This study has meticulously explored the EA-SAS Cloud Scheduler, a core component of the EA-SAS digital twin platform, emphasizing its pivotal role in optimizing ETL scheduling to enhance automation and control in industrial systems. The experimental results demonstrate the scheduler’s exceptional efficiency in managing a high volume of tasks, indicating a profound improvement in operational performance. Specifically, the EA-SAS Cloud Scheduler excels in scenarios demanding frequent and rapid task processing, significantly reducing overhead times when compared to other systems. This underlines the scheduler’s capability to align with the temporal requirements of diverse applications, ensuring optimal performance, particularly in environments that necessitate swift task execution and meticulous monitoring.

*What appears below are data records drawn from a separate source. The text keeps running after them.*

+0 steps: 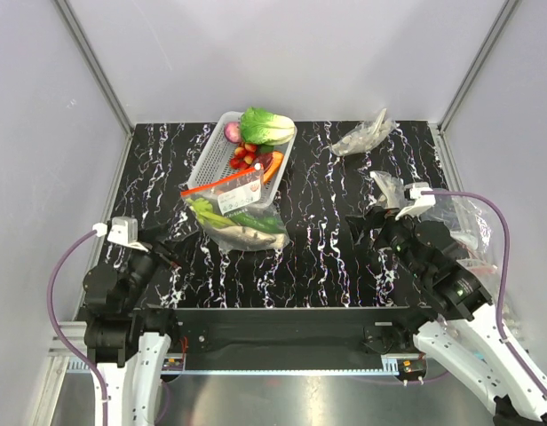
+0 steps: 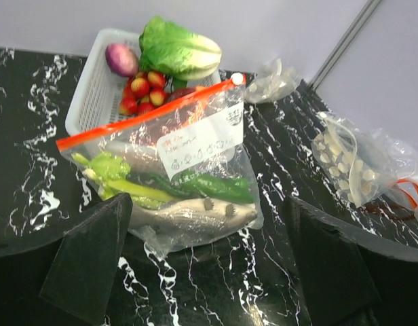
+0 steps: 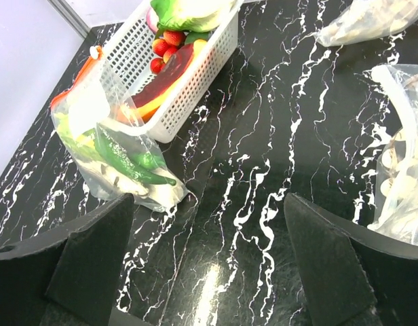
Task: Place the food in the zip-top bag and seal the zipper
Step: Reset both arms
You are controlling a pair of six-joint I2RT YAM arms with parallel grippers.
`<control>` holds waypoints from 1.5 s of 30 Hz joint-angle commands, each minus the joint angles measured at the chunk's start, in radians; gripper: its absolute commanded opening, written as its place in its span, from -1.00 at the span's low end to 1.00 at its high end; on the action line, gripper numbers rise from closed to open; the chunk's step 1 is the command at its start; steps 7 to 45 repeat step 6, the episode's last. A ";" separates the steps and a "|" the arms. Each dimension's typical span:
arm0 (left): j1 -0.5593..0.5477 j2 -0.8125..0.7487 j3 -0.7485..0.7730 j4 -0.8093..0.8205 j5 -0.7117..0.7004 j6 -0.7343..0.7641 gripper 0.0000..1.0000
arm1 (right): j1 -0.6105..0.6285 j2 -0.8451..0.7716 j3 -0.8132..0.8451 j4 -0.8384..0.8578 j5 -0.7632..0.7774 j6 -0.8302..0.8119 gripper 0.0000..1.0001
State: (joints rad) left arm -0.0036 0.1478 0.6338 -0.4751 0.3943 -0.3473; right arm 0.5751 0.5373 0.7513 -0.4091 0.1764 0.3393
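Closest to you in each wrist view are the dark fingers. Your left claw (image 2: 209,272) stands spread wide with nothing between them, and your right claw (image 3: 209,265) is spread just as wide and holds nothing. Both hover over the black, white-veined bench (image 1: 327,231), the left one near the bag's lower edge, the right one well apart from it.

Look left of the bench's middle for the clear zip-top bag (image 2: 175,170) with its white, red-printed label (image 2: 199,142). Its bottom rests on the bench and its mouth leans against the near end of the white slotted plastic basket (image 2: 87,95). You can see the food through the plastic — the leek (image 2: 117,178) with pale stalk and green leaves toward the left, a dark green pepper-like piece (image 2: 212,185) toward the right, and the pale whitish root (image 2: 188,214) along the bottom. The thin red-orange zipper strip (image 2: 148,115) runs as one unbroken line across the mouth, with a small white tab (image 2: 237,78) at its right end. You cannot tell whether it is pressed shut along its whole length.

In the basket sit a leafy green cabbage (image 2: 178,47), small red round pieces (image 2: 141,85) and a purple bulb (image 2: 121,58). Two wrinkly clear plastic bags lie apart — the far bag (image 1: 367,135) toward the back right of the bench, the near bag (image 1: 455,222) just beside your right arm.
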 commanded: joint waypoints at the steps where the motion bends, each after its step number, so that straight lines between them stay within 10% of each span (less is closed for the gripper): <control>1: 0.001 -0.013 -0.002 0.053 0.049 0.001 0.98 | 0.003 0.010 0.000 0.035 0.032 0.029 0.95; 45: 0.001 0.001 -0.005 0.056 0.054 -0.002 0.98 | 0.003 0.023 -0.001 0.044 0.009 0.040 0.95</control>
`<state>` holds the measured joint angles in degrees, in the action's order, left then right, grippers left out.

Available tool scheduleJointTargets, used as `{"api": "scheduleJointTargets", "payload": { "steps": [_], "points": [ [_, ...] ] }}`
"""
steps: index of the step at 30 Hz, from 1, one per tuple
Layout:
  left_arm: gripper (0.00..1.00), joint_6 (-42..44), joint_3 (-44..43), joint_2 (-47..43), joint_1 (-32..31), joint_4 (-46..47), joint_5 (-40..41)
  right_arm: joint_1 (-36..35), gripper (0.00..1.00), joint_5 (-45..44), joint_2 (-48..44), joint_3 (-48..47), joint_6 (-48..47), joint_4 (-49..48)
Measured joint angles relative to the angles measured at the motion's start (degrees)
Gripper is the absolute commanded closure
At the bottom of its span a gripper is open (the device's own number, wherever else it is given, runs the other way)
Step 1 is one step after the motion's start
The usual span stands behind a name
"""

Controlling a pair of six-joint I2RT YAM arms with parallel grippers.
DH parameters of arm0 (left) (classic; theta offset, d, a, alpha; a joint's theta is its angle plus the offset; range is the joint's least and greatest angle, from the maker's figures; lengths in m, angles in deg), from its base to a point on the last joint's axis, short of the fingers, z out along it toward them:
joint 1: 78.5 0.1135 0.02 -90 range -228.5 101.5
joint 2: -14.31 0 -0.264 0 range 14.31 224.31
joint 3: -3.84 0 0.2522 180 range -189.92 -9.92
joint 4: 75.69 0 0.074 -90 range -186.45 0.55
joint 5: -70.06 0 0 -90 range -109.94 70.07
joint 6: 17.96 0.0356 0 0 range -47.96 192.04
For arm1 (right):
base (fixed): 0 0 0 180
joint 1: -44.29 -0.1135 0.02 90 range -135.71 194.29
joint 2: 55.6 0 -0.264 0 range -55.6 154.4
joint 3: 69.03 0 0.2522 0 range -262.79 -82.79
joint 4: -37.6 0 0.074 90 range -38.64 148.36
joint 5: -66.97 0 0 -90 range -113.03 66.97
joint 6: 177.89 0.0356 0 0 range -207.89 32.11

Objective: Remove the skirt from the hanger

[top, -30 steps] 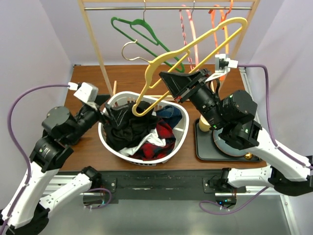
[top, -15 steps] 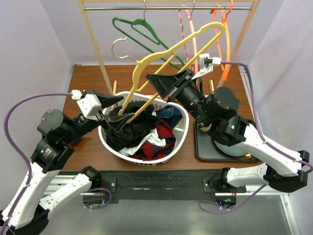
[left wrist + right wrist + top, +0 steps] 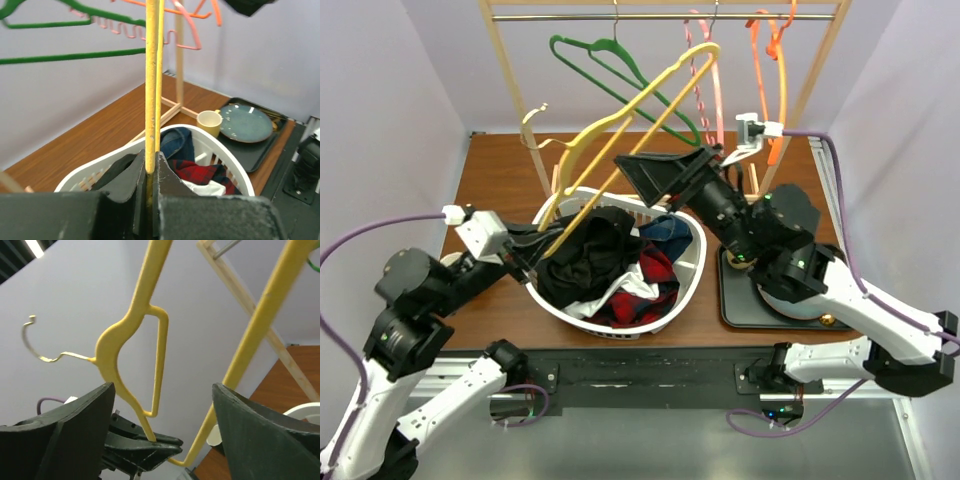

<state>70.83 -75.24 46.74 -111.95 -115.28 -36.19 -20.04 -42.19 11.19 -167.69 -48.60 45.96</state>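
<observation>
The yellow hanger slants from the basket up toward the rack rail, bare, with its metal hook at the upper left. My left gripper is shut on its lower end; the left wrist view shows the yellow bar pinched between the jaws of that gripper. My right gripper stands open just right of the hanger. In its wrist view the hanger passes between its wide-apart jaws without touching. The black skirt lies crumpled in the white basket, off the hanger.
The basket also holds red plaid, white and denim clothes. A wooden rack behind it carries green, pink and orange hangers. A black tray with a blue plate and a yellow cup sits to the right.
My right gripper opened and let go of the yellow hanger. My left gripper shut on the hanger's lower end and drew back left, and the hanger swung left.
</observation>
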Motion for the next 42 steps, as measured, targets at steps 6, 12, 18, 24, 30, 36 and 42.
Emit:
{"api": "scheduleJointTargets", "payload": {
  "steps": [6,12,18,24,30,36,42],
  "points": [
    [1.0,-2.58,-5.88,-0.31,0.0,-9.22,11.63,0.0,0.01,-4.31,-8.31,4.37,-2.03,-0.2],
    [1.0,-7.34,-9.11,1.77,0.0,-16.39,22.97,0.09,0.01,-8.81,-14.1,6.67,-4.37,0.17],
    [1.0,-11.63,-9.92,5.95,0.0,-23.91,32.28,0.13,0.01,-11.76,-17.14,8.17,-6.45,0.31],
    [1.0,-13.62,-13.07,12.83,0.02,-28.11,36.7,0.13,0.01,-13.42,-18.14,9.31,-7.5,0.79],
    [1.0,-13.7,-21.22,22.38,0.02,-29.73,40.96,0.13,0.01,-14.25,-18.23,10.32,-8.41,1.42],
    [1.0,-12.35,-30.23,32.54,0.0,-28.61,44.5,0.13,0.01,-14.38,-19.08,10.43,-9.09,1.97],
    [1.0,-9.66,-36.89,40.59,0.7,-27.61,45.11,0.13,0.01,-14.69,-21.86,11.34,-10.34,2.01]
  ]
}}
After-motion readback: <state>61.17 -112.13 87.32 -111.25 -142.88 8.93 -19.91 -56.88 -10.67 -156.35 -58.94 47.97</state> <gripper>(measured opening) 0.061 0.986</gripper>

However, it is crucial to acknowledge certain limitations. While the EA-SAS Cloud Scheduler is engineered for high efficiency, its performance in varying industrial scenarios needs extensive real-world validation. The experimental setup, though comprehensive, represents a controlled environment that may not capture the full complexity of real-world operations. Moreover, the system’s reliance on specific technologies like Docker and RabbitMQ, while beneficial for the tasks demonstrated, might pose challenges in terms of the broader applicability and integration into diverse IT ecosystems.

In conclusion, the EA-SAS Cloud Scheduler emerges as a significant advancement in digital twin technology, offering substantial improvements in ETL scheduling and task management. Future studies should aim to validate these findings in a broader array of industrial settings and explore the integration of the scheduler with different technologies, further enhancing its versatility and applicability in the evolving landscape of industrial digitalization.

Author Contributions

Conceptualization, V.S. and M.S.; methodology, V.S., M.K. and M.J.; software, M.J.; validation, V.S., M.J. and A.D.; formal analysis, V.S., M.K. and M.J.; investigation, A.D. and M.J.; resources, M.J.; data curation, M.J.; writing—original draft preparation, A.D.; writing—review and editing, A.D.; visualization, A.D.; supervision, V.S.; project administration, A.D.; funding acquisition, V.S. All authors have read and agreed to the published version of the manuscript.

Funding

The authors disclosed receipt of the following financial support for the research, authorship, and/or publication of this article: This work was supported by the Norwegian financial mechanism and the state budget of the Republic of Lithuania funds (grant number LT-07-1-EIM-K01-006).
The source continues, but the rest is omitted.